Quote exactly the lines from the start of the entries to the one with "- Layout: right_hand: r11", both ends included.

Collected data entries:
▬▬▬
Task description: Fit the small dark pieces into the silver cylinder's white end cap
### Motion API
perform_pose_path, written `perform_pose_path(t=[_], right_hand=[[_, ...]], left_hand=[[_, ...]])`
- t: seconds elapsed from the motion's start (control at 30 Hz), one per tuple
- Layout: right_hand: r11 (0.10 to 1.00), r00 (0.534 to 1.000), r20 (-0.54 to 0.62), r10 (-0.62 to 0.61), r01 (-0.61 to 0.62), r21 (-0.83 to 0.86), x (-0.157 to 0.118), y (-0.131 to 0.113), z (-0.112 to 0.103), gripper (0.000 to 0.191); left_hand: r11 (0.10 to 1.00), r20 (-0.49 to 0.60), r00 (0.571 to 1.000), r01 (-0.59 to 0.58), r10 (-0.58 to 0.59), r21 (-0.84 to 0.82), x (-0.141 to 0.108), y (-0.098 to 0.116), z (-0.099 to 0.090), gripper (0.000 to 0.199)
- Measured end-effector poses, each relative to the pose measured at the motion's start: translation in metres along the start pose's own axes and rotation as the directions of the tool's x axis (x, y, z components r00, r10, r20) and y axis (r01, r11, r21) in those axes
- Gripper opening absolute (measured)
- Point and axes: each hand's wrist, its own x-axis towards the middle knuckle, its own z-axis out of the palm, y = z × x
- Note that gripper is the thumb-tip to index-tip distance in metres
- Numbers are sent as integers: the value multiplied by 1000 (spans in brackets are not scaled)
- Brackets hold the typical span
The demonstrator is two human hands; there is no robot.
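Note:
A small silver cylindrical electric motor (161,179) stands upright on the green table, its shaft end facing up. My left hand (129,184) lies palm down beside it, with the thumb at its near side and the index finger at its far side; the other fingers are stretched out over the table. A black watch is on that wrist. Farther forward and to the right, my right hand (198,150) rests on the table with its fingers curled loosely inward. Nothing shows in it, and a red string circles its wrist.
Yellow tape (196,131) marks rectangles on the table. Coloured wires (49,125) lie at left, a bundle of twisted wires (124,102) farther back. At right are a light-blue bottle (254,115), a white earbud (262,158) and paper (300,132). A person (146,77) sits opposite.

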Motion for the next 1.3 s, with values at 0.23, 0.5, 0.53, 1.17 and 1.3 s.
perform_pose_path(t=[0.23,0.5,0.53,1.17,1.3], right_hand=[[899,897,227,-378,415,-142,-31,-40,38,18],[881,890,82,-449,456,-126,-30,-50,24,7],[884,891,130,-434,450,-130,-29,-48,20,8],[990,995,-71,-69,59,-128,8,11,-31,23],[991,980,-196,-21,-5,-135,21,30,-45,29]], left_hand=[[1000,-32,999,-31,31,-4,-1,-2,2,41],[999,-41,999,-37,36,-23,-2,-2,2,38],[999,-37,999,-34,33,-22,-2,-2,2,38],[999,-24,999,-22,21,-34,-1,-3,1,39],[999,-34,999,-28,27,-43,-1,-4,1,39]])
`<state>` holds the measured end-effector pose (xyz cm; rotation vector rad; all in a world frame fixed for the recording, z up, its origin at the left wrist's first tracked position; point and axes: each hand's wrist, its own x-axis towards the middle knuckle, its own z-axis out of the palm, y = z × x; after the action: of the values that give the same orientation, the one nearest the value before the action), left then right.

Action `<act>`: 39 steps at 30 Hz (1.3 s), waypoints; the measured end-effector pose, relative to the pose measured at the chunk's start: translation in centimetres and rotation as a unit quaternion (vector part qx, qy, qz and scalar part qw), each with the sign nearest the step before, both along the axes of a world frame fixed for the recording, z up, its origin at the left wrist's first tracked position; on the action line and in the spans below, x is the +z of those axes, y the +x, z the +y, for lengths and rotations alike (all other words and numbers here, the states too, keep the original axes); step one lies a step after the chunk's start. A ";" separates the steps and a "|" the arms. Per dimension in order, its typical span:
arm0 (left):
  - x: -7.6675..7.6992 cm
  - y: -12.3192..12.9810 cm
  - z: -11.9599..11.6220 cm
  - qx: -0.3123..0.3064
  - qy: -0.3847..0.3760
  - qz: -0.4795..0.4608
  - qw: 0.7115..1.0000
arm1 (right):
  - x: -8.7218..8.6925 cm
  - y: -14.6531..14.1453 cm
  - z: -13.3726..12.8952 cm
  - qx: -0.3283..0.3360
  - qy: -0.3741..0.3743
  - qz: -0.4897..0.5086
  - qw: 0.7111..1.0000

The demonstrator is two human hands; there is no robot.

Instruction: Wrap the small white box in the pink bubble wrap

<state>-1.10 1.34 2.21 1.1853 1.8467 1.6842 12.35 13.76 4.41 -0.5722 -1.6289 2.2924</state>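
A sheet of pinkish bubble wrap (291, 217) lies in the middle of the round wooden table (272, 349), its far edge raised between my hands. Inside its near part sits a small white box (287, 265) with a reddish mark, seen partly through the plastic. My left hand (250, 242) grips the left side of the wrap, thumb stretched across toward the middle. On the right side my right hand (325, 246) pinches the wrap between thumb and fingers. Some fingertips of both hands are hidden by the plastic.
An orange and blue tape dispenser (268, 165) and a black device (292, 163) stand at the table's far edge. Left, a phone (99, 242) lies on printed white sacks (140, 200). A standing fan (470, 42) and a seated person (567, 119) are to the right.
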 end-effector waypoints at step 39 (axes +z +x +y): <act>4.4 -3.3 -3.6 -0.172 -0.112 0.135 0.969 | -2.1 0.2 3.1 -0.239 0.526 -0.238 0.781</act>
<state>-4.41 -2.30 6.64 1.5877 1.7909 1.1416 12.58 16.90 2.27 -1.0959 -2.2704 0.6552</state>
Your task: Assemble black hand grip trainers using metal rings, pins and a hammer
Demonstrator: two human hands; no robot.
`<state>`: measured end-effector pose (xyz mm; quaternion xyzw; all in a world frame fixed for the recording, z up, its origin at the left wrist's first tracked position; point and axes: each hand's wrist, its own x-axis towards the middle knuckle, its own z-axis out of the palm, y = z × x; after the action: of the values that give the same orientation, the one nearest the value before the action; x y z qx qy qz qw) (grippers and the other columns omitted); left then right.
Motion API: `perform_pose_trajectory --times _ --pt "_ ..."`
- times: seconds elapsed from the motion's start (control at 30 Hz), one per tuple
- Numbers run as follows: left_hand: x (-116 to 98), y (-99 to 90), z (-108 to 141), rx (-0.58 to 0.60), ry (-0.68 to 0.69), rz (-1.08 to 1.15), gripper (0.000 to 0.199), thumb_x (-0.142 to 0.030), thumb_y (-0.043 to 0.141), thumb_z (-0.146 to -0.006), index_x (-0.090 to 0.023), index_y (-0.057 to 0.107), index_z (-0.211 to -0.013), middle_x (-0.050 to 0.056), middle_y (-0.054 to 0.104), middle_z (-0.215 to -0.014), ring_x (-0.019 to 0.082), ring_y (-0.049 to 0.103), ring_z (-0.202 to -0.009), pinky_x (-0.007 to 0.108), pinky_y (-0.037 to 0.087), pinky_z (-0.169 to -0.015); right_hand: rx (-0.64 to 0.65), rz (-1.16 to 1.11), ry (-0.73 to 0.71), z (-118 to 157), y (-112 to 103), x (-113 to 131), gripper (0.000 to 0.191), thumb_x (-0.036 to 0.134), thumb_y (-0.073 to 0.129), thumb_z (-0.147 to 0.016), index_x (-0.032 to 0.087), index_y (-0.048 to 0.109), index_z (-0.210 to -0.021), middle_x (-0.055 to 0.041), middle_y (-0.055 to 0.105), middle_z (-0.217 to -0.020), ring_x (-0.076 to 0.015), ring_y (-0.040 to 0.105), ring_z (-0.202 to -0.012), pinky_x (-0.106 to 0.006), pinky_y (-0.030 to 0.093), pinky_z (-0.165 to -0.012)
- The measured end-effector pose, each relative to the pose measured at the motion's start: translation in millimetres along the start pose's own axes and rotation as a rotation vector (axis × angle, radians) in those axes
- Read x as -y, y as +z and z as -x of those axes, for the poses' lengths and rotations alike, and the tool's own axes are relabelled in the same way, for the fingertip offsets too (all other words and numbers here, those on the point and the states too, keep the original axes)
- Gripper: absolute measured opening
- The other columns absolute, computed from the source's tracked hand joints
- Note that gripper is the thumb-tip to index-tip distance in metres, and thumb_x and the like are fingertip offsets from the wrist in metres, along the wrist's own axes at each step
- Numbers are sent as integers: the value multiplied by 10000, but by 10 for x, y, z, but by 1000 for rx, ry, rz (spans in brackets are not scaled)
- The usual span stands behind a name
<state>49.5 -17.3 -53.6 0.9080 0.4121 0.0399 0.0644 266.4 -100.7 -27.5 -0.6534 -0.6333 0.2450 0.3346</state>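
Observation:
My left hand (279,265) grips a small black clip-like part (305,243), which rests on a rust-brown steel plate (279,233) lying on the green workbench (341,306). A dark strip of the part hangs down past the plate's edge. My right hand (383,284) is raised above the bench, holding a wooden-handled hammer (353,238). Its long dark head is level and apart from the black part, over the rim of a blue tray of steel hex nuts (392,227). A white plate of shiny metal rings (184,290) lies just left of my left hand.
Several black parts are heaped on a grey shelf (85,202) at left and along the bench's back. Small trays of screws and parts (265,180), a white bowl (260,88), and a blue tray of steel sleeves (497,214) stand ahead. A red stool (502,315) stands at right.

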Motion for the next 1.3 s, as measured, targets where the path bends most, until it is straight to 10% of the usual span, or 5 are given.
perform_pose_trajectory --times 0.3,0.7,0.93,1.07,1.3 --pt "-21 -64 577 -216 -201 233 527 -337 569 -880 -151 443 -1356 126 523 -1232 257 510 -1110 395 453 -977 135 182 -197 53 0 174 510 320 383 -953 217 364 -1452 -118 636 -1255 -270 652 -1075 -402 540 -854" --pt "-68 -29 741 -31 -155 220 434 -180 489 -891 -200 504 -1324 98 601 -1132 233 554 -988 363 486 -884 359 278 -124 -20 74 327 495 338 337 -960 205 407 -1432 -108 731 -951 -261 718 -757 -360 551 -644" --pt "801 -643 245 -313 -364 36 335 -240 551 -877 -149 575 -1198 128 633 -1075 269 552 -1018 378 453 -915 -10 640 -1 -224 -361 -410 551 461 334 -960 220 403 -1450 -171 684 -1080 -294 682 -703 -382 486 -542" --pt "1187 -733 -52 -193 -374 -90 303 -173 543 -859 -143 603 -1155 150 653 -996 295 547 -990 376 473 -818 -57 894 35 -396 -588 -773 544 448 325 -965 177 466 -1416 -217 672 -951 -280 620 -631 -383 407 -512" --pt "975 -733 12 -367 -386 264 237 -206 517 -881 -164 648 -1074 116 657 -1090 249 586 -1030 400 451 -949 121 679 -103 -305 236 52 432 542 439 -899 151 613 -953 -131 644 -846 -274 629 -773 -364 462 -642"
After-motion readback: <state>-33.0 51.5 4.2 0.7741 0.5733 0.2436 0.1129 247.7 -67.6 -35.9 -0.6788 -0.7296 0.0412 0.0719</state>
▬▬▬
* [Answer]
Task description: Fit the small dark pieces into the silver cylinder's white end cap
### Motion API
perform_pose_path, written `perform_pose_path(t=[_], right_hand=[[_, ...]], left_hand=[[_, ...]])`
- t: seconds elapsed from the motion's start (control at 30 Hz), one per tuple
- Layout: right_hand: r11 (0.10 to 1.00), r00 (0.534 to 1.000), r20 (-0.54 to 0.62), r10 (-0.62 to 0.61), r01 (-0.61 to 0.62), r21 (-0.83 to 0.86), x (-0.157 to 0.118), y (-0.131 to 0.113), z (-0.112 to 0.103), gripper (0.000 to 0.191); left_hand: r11 (0.10 to 1.00), r20 (-0.49 to 0.60), r00 (0.571 to 1.000), r01 (-0.59 to 0.58), r10 (-0.58 to 0.59), r21 (-0.84 to 0.82), x (-0.141 to 0.108), y (-0.098 to 0.116), z (-0.099 to 0.090), gripper (0.000 to 0.199)

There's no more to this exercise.